Mineiro de Bocaiúva, Patrus Ananias saiu da Câmara dos Deputados, instituição na qual entrara como o deputado federal mais votado em Minas Gerais nas eleições de 2002, para atender a um chamado do presidente Lula no início de 2004 (leia: “O meu dever de casa é dar o peixe”, afirma Patrus Ananias). Por conta de sua experiência no tratamento de questões sociais e sua imagem de gestor eficiente após ter comandado a Prefeitura de Belo Horizonte de 1993 a 1996, Patrus foi o escolhido para comandar o MDS, que assumiu inclusive o Fome Zero, carro-chefe do início da gestão de Lula. Leia a seguir os principais trechos da entrevista com o ministro, concedida na semana passada.
A integração dos programas foi colocada desde a criação do Ministério do Desenvolvimento Social (MDS) como um desafio central para a pasta. Como se deu e ainda vem se dando esse processo?
PA – Todos os estudiosos e pessoas que militam nos movimentos sociais e das políticas sociais sabem que um dos desafios é a integração destas políticas preservando a especificidade de cada uma, na linha do distinguir para unir. Todas as políticas sociais têm a sua historia de conquistas, de lutas, de avanços.
A primeira área que integramos foi a Assistência Social, que antes possuía pasta própria. Entre as ações desta área estão o Benefício de Prestação Continuada (BPC), pago com base na Lei Orgânica da Assistência Social (LOAS) e no Estatuto do Idoso a pessoas idosas com mais de 65 anos e a pessoas com deficiência com renda de até ¼ do salário mínimo. O BPC é um programa que implica em investimentos superiores ao Bolsa Família atendendo hoje a 2,5 milhões de pessoas.
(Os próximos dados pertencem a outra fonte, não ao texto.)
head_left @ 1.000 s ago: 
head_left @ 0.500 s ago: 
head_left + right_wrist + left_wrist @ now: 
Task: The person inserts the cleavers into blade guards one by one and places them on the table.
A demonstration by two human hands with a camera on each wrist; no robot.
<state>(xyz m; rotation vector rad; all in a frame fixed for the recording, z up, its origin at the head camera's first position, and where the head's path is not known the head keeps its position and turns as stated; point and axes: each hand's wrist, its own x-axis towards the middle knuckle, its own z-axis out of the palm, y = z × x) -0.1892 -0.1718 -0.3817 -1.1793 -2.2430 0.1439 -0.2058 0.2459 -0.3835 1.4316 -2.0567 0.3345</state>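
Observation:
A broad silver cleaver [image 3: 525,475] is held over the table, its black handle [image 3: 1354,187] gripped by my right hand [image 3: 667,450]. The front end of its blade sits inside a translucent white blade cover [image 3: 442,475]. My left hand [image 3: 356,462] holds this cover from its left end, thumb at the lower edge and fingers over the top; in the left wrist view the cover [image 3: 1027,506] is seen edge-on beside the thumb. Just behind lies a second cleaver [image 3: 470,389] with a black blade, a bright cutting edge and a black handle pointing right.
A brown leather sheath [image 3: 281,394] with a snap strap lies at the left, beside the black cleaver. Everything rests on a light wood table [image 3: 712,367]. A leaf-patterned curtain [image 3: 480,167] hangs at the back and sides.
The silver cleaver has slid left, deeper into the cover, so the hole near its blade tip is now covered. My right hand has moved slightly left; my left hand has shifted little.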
Outra ação é o Programa de Atenção Integral às Famílias (PAIF), que está implantando os chamados Centro de Referencias da Assistência Social (CRAS), espaços públicos com presença de educadores, psicólogos e assistentes sociais para acolhimento a famílias pobres, resgate da auto-estima, estímulo à capacitação profissional e à inclusão digital. Há programas do governo anterior que estamos mantendo, consolidando e ampliando. É o caso do Programa de Erradicação do Trabalho Infantil (PETI), do Programa de Prevenção e Combate à Exploração Sexual de Jovens e Adolescentes (Sentinela) e do Agente Jovem, programa para jovens de 15 a 17 anos em situação de alta vulnerabilidade social.
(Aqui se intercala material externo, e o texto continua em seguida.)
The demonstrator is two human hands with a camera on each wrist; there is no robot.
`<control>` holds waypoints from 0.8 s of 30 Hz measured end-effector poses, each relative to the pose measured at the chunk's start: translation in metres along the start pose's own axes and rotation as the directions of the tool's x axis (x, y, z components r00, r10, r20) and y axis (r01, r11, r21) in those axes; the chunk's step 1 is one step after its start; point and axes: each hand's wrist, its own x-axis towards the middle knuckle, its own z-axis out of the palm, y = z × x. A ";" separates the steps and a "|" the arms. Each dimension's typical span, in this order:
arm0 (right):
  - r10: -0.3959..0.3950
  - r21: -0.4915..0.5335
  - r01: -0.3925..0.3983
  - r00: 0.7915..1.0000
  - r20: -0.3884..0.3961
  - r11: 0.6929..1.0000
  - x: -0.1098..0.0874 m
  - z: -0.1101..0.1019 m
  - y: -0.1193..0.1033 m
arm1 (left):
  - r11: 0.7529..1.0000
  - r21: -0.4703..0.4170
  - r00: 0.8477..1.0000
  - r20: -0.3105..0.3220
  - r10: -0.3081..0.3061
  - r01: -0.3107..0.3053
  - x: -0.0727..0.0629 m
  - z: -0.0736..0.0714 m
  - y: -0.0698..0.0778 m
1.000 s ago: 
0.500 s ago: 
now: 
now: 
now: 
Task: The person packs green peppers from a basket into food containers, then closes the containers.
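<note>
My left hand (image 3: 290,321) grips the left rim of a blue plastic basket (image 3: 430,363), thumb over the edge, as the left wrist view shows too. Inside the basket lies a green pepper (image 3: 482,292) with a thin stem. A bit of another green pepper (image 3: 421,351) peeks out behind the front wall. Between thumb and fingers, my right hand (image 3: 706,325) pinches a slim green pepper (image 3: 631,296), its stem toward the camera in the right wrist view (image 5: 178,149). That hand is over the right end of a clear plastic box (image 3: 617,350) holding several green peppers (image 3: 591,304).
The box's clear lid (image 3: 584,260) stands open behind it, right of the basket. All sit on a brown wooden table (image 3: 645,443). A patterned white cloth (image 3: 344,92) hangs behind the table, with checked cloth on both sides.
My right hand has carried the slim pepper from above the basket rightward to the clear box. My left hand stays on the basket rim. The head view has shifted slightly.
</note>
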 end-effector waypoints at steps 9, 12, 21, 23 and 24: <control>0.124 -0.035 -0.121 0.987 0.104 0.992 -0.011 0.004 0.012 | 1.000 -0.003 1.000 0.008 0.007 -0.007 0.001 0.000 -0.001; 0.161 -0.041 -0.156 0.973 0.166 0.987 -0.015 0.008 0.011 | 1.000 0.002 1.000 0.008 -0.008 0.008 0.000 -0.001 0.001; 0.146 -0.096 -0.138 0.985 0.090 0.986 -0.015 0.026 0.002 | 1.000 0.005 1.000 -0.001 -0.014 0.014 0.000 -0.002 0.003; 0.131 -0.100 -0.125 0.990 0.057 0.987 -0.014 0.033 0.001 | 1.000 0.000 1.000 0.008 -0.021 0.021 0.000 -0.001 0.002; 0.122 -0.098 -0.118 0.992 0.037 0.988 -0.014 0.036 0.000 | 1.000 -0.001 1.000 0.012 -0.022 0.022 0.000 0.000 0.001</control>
Outra área assumida pelo MDS foi a segurança alimentar. E um dos exemplos de ação nessa área é o Programa de Aquisição de Alimentos (PAA), na área de produção agrícola. O PAA gera trabalho e renda para agricultores familiares através da compra por parte do governo da produção e na outra ponta atende pessoas, famílias e comunidades em situação de vulnerabilidade social e alimentar. Temos também equipamentos como restaurantes populares, cozinhas comunitárias e bancos de alimentos, que propiciam acesso a alimentos para comunidades mais carentes. Outra conquista foi a melhoria na política de alimentação escolar, cujo exemplo maior foi o aumento de 70% no valor per capita da merenda, que passou de R$ 0,13 para R$ 0,22, sem falar nos diversos programas de educação alimentar que estamos desenvolvendo.
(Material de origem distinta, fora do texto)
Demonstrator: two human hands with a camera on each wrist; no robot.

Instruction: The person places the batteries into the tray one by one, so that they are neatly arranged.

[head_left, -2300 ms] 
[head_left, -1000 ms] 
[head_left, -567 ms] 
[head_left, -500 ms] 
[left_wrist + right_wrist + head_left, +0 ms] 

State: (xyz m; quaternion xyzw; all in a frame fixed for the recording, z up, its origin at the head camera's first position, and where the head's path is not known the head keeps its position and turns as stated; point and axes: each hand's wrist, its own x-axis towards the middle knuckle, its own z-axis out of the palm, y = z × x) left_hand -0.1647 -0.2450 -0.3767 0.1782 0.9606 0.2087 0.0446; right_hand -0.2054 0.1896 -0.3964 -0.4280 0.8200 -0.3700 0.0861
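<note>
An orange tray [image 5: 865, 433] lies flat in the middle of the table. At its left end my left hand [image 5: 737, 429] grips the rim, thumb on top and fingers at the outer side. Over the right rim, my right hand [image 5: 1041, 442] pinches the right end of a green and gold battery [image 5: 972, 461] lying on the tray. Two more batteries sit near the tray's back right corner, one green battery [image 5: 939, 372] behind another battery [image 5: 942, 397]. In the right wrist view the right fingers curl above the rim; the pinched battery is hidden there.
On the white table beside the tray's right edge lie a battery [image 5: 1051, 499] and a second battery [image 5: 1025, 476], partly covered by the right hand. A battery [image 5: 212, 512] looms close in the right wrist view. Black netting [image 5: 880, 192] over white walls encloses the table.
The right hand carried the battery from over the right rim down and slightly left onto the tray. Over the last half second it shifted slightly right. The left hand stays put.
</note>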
A terceira área foi o Bolsa Família, que até então era uma secretaria ligada diretamente à Presidência da República. Hoje, a gestão do Bolsa Família está na nossa Secretaria de Renda de Cidadania, que opera nossas políticas de transferência de renda, cuja referencia fundamental é o próprio BF pelo fato do programa atender hoje mais de nove milhões de pessoas e com perspectiva de cumprir, até o fim do ano, a meta de atender todas as famílias dentro dos critérios estipulados na Lei. Com a mudança da renda máxima para entrada no programa de R$ 100 para R$ 120 efetuada pelo presidente Lula este mês o total de pessoas deve chegar a 11,1 milhões de pessoas.
Mas como essa integração produz efeitos práticos?
PA – Com estas ações intersetoriais, somamos esforços, maximizamos recursos, criamos sinergias e possibilitando uma gestão mais ágil, eficaz e econômica. Um exemplo é a integração do Bolsa Família com o PETI, com o primeiro assumindo a transferência de renda que já acontecia no segundo. Isso irá gerar mais uma condicionalidade para o BF, que é a proibição de qualquer tipo de trabalho infantil ou precoce nas famílias beneficiadas. Como resultado, todos os recursos que até então eram destinados ao PETI serão vinculados ao programa Jornada Ampliada, que desenvolve ações com vistas a garantir que crianças e adolescentes tenham atividades extracurriculares e não fiquem expostos à situação de trabalho precoce. Estamos integrando também o PETI com o Sentinela no que diz respeito à exploração sexual de crianças e adolescentes, considerando que a exploração juvenil, além da ofensa à dignidade dos jovens, constitui também uma forma perversa de trabalho infantil no mesmo nível do trabalho escravo. Outro diálogo que estamos construindo é entre o Bolsa Família e os Centros de Referência em Assistência Social, integrando a transferência de renda com a inclusão produtiva e as políticas de geração de emprego e renda. Com esta e outras ações, como iniciativas de capacitação profissional, estamos buscando as ações complementares, as chamadas “portas de saída” [da pobreza].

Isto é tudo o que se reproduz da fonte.